- Opening Delimiter -

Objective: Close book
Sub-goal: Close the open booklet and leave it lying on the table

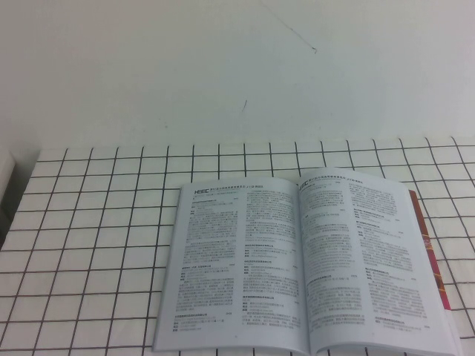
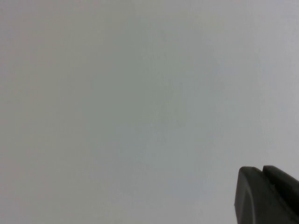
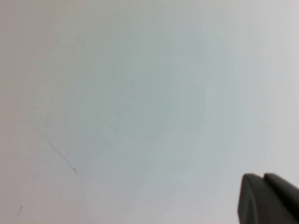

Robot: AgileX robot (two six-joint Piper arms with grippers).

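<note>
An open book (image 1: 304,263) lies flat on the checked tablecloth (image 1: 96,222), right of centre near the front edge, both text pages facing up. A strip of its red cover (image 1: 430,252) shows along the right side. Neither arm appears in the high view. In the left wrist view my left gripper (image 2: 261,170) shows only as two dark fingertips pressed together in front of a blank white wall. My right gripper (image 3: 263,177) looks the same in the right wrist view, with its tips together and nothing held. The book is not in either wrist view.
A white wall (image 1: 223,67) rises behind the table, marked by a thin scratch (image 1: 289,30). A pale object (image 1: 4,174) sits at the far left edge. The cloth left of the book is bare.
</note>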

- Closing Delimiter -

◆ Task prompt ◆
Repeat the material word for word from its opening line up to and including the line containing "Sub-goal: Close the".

◆ Result for this exercise ◆
Objective: Close book
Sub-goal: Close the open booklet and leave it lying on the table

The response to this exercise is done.